Return verbatim every line from the first line of the data below to the line that contains "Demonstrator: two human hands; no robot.", inclusive, and no further.

+++

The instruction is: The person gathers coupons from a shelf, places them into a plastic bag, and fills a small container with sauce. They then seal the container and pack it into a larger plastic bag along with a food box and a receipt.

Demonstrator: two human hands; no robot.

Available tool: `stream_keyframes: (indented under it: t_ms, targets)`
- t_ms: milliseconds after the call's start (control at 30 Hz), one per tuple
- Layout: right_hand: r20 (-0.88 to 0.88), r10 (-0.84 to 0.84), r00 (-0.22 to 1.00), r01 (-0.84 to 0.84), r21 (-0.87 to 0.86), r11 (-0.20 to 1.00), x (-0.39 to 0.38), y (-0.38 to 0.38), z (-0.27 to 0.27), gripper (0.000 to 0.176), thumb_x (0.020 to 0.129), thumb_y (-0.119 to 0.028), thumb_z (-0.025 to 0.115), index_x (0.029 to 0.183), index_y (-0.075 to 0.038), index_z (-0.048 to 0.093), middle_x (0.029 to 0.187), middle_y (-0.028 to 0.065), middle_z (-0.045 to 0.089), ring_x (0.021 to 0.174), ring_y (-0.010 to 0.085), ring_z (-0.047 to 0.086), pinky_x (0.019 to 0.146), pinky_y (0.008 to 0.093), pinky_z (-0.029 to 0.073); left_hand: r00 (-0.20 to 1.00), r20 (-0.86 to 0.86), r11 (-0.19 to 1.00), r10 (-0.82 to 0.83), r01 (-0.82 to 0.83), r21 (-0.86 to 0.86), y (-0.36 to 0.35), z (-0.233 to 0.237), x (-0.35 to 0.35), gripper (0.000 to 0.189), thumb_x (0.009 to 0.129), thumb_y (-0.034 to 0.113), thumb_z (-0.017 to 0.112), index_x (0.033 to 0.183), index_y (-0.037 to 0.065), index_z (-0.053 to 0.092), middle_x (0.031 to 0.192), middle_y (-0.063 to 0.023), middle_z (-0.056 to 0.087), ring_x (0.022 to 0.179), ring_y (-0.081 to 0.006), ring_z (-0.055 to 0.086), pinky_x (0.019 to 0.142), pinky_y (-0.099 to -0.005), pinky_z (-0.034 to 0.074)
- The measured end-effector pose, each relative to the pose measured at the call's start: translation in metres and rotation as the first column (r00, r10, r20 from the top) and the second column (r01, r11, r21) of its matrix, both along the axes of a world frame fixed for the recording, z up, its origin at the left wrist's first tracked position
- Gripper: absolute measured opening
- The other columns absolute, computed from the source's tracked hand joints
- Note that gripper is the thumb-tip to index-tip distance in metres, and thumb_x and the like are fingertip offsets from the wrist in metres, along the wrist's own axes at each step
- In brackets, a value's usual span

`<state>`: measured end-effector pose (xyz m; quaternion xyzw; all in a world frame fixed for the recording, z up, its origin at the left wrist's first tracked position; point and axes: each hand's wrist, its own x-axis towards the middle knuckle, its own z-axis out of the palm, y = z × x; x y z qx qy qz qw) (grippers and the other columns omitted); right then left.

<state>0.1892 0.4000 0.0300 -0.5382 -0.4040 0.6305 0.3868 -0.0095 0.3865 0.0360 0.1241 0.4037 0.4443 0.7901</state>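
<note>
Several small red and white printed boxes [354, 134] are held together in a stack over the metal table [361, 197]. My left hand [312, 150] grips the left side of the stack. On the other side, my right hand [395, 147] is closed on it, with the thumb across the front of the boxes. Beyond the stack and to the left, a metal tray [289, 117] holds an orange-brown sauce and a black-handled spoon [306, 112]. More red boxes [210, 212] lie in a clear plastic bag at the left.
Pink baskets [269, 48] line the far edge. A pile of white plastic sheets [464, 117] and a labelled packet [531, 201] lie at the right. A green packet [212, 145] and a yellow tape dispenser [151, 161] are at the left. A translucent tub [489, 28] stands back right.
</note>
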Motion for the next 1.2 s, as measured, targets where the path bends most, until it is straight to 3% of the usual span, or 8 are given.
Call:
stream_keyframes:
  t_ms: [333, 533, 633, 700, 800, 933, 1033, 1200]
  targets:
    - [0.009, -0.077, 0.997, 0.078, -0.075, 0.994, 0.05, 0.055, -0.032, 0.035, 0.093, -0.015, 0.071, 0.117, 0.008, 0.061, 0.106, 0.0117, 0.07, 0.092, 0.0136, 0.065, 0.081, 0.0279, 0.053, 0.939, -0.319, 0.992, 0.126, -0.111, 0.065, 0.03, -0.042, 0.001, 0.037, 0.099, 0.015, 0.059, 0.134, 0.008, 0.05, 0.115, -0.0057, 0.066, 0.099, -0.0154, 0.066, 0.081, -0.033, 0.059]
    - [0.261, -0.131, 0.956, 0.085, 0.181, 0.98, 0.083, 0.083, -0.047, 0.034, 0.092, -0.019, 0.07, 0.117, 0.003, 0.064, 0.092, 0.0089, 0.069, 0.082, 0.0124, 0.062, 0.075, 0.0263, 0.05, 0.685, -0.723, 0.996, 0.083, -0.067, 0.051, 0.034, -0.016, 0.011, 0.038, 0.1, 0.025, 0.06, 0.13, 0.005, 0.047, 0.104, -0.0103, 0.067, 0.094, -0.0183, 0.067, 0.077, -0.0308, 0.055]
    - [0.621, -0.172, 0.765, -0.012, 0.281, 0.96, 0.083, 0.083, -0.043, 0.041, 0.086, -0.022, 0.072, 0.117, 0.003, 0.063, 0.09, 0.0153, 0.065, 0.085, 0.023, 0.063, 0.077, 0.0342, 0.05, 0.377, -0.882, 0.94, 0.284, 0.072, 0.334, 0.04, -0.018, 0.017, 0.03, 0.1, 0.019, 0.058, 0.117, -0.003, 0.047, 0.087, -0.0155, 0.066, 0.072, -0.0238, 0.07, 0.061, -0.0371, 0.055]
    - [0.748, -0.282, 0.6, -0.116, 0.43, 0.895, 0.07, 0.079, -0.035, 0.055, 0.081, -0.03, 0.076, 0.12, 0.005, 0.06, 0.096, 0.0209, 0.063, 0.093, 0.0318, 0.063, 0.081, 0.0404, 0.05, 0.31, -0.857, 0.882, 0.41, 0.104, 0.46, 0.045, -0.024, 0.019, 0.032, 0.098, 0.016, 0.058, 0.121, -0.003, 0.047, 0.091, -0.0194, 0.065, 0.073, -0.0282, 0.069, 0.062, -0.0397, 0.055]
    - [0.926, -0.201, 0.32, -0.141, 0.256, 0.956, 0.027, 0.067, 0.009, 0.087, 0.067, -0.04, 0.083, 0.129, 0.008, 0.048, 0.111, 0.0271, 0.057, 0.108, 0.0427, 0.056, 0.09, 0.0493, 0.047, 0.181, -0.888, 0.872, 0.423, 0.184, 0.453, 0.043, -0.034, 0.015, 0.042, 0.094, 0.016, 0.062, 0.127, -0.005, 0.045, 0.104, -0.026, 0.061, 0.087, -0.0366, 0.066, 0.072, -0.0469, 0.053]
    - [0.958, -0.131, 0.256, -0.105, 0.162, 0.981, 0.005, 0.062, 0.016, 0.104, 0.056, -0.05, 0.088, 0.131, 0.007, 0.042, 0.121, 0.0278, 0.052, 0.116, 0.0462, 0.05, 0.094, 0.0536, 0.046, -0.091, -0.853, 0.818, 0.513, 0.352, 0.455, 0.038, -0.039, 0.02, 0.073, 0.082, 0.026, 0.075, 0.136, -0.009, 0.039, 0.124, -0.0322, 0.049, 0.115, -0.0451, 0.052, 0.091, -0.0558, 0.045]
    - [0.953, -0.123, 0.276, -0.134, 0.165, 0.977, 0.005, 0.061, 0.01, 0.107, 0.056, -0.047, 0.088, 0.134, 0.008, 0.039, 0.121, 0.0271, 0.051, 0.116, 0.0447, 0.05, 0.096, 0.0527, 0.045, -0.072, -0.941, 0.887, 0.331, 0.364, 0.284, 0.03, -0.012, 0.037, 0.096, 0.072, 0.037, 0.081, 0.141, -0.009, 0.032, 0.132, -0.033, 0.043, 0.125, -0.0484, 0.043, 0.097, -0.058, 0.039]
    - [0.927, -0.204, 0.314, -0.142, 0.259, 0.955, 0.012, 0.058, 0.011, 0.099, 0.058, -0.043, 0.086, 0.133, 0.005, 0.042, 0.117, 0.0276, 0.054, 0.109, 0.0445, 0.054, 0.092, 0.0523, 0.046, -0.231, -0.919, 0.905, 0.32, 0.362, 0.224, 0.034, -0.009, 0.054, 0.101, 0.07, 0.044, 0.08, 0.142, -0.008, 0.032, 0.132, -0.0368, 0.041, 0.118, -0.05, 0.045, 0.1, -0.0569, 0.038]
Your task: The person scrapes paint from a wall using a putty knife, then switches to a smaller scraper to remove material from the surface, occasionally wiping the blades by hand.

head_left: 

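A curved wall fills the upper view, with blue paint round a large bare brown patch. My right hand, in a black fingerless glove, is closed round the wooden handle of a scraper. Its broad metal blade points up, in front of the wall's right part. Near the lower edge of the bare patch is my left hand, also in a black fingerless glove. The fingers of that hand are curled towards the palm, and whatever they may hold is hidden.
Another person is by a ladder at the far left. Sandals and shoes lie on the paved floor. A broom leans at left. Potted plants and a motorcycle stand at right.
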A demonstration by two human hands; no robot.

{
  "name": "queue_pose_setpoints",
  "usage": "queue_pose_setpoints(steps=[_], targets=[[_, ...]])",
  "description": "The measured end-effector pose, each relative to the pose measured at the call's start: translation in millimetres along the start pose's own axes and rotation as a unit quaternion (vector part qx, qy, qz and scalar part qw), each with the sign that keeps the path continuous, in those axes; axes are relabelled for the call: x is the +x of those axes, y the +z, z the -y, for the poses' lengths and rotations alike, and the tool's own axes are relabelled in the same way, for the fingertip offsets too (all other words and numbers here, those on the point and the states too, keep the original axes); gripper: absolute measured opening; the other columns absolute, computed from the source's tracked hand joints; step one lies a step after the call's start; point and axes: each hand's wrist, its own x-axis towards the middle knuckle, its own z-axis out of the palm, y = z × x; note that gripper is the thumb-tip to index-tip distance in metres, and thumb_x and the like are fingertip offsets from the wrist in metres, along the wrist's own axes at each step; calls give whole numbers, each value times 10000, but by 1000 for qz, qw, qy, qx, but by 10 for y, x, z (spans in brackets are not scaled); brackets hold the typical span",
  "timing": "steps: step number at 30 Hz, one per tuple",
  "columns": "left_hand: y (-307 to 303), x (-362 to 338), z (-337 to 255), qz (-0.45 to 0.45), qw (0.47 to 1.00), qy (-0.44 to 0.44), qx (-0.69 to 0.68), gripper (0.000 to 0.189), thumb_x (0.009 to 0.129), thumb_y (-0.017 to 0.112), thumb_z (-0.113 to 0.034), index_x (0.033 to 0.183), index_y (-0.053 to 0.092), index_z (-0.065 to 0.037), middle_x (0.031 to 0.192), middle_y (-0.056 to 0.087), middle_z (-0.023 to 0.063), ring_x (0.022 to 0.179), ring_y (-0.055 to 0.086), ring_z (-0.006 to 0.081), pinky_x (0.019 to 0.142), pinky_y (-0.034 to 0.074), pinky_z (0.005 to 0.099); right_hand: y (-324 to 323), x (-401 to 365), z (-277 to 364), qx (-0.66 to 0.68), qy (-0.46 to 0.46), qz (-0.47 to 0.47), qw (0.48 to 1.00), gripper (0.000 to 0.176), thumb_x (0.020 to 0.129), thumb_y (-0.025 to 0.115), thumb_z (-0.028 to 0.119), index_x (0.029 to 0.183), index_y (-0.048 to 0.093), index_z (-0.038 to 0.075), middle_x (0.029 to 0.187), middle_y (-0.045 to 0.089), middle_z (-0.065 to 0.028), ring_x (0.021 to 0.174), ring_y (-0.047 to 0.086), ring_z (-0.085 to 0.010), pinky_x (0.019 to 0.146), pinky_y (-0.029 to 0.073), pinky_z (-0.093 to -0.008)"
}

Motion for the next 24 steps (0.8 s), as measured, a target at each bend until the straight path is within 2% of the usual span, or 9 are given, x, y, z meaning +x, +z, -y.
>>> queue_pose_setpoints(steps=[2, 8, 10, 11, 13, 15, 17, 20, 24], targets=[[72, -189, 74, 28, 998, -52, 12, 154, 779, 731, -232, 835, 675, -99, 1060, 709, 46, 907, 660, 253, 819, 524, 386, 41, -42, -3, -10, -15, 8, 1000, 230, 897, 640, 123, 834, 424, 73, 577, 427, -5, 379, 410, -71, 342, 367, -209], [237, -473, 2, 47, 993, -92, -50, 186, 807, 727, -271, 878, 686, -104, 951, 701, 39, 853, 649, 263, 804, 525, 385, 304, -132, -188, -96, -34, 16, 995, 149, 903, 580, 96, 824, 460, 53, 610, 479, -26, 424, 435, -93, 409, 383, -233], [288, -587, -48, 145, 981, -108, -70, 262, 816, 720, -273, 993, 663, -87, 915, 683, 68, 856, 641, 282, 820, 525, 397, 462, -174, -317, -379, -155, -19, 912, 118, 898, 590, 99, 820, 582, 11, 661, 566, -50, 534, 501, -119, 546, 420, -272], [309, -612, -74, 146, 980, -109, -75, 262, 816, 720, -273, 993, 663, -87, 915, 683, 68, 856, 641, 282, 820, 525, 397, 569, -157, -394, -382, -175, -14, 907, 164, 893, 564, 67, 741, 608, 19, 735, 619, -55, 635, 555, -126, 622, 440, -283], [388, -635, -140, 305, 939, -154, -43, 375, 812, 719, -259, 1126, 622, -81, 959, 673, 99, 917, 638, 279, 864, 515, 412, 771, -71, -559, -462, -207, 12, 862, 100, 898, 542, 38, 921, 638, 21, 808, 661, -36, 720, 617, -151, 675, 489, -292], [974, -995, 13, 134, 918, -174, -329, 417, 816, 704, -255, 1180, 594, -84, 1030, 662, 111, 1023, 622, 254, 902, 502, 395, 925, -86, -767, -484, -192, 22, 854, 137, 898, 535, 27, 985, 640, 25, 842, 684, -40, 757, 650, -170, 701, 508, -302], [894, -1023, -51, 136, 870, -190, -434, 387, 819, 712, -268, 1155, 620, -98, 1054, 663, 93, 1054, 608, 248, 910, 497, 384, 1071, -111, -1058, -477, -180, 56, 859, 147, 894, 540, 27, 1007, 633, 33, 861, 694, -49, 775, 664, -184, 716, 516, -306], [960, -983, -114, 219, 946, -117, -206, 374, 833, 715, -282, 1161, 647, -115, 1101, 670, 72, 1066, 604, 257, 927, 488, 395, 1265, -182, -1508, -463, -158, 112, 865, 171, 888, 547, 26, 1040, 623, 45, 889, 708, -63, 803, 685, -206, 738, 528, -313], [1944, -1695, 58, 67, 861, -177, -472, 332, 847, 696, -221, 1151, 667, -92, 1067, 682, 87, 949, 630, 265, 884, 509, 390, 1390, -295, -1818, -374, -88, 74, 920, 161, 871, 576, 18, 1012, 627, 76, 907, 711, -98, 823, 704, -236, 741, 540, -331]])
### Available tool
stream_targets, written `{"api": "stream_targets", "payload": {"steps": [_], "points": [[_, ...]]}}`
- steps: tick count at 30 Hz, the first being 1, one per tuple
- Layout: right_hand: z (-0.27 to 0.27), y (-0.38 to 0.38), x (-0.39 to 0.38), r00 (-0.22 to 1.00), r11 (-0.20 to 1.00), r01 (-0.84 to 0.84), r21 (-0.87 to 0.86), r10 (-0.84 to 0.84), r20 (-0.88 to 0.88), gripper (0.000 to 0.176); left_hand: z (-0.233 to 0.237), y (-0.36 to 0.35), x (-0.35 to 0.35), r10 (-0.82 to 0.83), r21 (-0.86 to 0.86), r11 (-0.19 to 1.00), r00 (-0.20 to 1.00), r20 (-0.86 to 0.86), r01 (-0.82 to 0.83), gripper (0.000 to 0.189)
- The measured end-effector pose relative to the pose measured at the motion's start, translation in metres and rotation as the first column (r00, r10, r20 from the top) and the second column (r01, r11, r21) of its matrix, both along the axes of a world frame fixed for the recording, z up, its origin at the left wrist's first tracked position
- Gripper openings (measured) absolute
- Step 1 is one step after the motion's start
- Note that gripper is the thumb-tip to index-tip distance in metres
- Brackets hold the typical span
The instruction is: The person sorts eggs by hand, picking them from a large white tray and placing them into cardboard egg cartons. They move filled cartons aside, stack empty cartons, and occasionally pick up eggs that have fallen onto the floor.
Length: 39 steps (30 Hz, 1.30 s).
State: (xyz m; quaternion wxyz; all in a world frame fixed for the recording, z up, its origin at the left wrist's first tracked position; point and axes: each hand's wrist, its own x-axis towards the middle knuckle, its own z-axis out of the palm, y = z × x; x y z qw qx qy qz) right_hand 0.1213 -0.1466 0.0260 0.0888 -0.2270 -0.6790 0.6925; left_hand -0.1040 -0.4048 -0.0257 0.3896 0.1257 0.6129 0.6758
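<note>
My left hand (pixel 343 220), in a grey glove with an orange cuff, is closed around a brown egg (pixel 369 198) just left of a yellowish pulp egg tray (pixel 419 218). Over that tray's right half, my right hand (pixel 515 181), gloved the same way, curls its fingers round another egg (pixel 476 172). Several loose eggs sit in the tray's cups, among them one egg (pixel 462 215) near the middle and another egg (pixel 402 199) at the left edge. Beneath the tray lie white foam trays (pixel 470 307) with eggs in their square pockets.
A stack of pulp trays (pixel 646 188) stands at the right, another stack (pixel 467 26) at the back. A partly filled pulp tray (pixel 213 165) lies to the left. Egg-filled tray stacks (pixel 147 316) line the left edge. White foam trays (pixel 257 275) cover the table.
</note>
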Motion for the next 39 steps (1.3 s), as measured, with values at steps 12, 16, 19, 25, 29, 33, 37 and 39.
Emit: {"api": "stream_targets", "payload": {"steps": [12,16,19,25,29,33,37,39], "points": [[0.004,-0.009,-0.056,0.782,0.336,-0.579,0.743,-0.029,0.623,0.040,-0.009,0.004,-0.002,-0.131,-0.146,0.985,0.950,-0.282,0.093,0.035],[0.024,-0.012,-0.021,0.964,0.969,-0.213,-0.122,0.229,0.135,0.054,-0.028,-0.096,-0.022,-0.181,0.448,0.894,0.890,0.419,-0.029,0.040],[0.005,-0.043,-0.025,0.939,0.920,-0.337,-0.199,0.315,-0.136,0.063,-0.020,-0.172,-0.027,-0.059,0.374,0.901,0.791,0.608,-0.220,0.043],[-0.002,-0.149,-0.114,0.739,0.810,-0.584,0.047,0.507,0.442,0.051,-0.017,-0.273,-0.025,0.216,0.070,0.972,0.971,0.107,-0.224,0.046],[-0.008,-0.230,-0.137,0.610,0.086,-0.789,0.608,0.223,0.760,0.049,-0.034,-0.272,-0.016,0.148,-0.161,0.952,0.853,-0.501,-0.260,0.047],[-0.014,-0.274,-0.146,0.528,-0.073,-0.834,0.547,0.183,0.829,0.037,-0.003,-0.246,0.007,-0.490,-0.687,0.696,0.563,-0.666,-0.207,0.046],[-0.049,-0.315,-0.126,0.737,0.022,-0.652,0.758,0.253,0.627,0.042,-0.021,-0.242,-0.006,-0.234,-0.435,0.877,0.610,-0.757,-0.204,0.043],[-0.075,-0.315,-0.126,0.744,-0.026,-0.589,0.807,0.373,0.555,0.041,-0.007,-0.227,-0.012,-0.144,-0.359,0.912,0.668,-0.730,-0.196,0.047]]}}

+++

--- Solution ---
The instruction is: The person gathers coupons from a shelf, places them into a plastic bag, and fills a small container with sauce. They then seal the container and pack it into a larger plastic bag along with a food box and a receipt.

Demonstrator: two human hands; no robot.

That is the complete output for this exercise.